--- Dataset content ---
______

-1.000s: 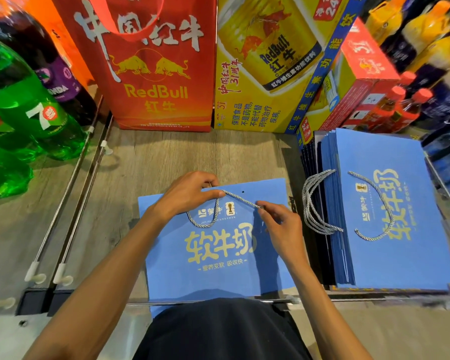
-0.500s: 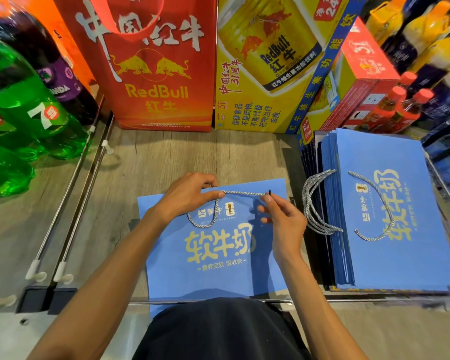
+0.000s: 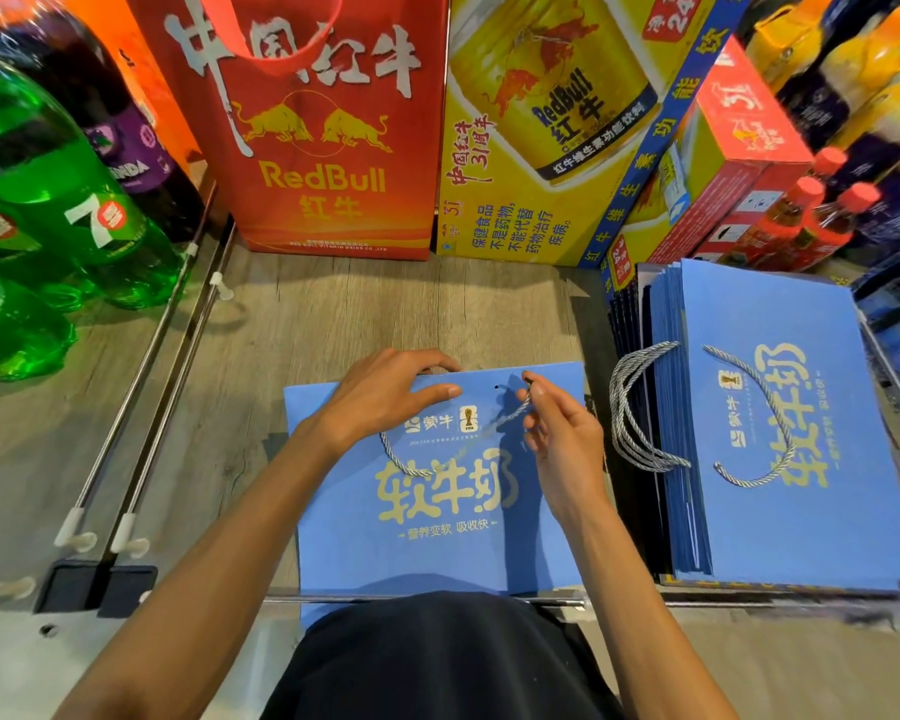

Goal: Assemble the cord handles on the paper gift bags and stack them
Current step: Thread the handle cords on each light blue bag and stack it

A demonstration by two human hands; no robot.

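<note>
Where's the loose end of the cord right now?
Head view, centre: the loose cord end is pinched in the right hand, just right of the punch hole near the top edge of the blue gift bag.

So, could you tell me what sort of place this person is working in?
Probably a shop's drinks shelf: green soda bottles on the left, a Red Bull gift bag and Red Bull carton at the back, more bottled drinks on the right.
</note>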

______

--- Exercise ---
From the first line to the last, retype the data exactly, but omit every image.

--- Your response ---
-1.000s: 
-0.500s: 
+0.000s: 

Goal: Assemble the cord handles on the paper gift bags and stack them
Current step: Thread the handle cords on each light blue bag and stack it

A demonstration by two human hands; no robot.

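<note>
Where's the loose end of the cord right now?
Head view, centre: the loose cord end is pinched in the right hand, just right of the punch hole near the top edge of the blue gift bag.

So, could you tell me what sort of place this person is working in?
Probably a shop's drinks shelf: green soda bottles on the left, a Red Bull gift bag and Red Bull carton at the back, more bottled drinks on the right.
</note>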

The full answer has been given.